-- Task objective --
When the line containing "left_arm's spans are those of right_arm" is reached, include it and end there; set down verbatim every line before it, starting at the top of the records.

──────── Extracted material

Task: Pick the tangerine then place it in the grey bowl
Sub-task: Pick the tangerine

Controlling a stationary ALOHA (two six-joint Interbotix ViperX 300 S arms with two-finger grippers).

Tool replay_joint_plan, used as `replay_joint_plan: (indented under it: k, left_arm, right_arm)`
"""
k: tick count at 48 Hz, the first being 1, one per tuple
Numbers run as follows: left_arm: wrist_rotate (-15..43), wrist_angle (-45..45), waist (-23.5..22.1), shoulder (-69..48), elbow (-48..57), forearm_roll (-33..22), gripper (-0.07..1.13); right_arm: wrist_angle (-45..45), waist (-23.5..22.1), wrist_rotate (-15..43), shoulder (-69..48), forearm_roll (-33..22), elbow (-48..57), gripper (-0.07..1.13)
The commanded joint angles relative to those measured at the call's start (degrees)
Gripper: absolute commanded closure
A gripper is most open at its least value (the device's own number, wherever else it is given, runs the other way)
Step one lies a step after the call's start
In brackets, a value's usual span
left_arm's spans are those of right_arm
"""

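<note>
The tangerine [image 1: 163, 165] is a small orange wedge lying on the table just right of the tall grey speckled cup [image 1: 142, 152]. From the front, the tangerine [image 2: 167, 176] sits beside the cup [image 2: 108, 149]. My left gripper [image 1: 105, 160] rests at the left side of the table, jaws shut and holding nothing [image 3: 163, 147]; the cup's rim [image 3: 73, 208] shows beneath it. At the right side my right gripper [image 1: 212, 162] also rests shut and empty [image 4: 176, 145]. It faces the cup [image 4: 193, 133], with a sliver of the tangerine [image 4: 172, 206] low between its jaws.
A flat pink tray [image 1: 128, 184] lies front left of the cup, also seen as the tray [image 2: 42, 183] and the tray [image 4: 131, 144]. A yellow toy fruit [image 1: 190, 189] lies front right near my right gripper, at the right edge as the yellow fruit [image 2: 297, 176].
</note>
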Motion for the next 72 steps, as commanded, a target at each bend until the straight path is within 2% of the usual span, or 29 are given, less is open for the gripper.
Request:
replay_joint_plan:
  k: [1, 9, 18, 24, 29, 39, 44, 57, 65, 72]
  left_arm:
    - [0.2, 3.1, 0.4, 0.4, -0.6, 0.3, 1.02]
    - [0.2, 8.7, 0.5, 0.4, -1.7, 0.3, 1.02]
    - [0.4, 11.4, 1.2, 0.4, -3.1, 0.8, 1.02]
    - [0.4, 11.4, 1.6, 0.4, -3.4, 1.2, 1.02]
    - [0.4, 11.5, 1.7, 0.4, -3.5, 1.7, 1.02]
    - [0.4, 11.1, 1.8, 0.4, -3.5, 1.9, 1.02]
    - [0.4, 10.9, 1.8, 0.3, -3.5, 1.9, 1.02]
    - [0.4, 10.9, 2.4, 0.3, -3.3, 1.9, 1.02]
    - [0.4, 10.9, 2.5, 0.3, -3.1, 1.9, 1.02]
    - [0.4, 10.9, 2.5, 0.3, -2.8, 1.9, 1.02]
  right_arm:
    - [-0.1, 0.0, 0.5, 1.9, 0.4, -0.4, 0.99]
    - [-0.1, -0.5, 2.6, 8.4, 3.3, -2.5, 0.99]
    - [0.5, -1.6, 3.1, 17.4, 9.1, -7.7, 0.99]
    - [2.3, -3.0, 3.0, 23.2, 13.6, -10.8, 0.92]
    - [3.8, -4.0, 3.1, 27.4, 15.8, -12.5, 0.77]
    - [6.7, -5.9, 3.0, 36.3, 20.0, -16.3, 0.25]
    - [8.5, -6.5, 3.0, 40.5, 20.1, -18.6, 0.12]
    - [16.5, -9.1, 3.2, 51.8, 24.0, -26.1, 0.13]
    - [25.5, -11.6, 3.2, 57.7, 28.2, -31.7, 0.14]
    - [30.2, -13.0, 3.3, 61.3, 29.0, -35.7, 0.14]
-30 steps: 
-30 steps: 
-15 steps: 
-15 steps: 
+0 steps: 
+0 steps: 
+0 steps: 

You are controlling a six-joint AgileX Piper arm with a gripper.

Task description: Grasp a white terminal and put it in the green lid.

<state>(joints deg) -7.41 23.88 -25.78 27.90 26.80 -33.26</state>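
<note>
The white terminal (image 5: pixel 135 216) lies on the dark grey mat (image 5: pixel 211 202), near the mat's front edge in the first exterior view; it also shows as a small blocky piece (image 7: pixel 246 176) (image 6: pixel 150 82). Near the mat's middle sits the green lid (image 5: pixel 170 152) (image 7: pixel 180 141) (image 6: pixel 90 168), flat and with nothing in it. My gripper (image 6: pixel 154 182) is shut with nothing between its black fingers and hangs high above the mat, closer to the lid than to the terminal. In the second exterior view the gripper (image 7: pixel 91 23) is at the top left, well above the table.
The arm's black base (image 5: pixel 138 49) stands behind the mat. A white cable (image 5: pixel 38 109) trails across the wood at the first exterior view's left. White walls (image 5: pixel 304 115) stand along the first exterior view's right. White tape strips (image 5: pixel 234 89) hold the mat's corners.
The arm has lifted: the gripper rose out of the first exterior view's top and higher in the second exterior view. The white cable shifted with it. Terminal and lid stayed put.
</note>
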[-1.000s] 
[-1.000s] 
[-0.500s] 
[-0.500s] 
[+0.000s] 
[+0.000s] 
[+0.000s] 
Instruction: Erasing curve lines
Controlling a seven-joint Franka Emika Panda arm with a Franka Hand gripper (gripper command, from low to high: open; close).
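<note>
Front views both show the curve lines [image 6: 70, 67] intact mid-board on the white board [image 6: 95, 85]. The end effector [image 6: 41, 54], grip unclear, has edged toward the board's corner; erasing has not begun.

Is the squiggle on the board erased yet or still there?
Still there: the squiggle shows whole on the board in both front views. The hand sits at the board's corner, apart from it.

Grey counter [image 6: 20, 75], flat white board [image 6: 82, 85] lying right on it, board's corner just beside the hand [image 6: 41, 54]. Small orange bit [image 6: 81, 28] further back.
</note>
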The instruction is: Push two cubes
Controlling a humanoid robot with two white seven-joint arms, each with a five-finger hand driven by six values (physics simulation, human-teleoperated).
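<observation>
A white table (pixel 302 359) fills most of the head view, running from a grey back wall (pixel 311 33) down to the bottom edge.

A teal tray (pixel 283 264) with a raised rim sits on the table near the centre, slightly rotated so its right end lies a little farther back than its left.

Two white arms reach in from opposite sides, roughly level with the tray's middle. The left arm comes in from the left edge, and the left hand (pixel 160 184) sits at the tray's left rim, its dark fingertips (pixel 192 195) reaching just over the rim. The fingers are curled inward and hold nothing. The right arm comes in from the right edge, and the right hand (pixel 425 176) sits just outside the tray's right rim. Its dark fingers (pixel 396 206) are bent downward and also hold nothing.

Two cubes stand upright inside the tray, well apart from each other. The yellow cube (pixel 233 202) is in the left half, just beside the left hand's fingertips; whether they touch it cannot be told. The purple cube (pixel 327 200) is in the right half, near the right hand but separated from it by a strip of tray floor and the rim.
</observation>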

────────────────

-- Output --
Task: Pick the tangerine then place it in the grey bowl
Sub-task: Pick the tangerine

Controlling a stationary ALOHA (two six-joint Interbotix ViperX 300 S arms with two-finger grippers).

Tool replay_joint_plan, used as `replay_joint_plan: (indented under it: k, left_arm, right_arm)`
"""
k: tick count at 48 Hz, the first being 1, one per tuple
Numbers run as follows: left_arm: wrist_rotate (-15..43), wrist_angle (-45..45), waist (-23.5..22.1), shoulder (-69..48), elbow (-48..57), forearm_roll (-33..22), gripper (-0.07..1.13); right_arm: wrist_angle (-45..45), waist (-23.5..22.1), wrist_rotate (-15..43), shoulder (-69..48), forearm_roll (-33..22), elbow (-48..57), gripper (-0.07..1.13)
The commanded joint angles relative to those measured at the call's start (degrees)
Gripper: absolute commanded closure
A gripper is most open at its least value (the device's own number, wherever else it is given, runs the other way)
Step one lies a step after the call's start
In brackets, a value's usual span
left_arm's spans are those of right_arm

That makes the output complete.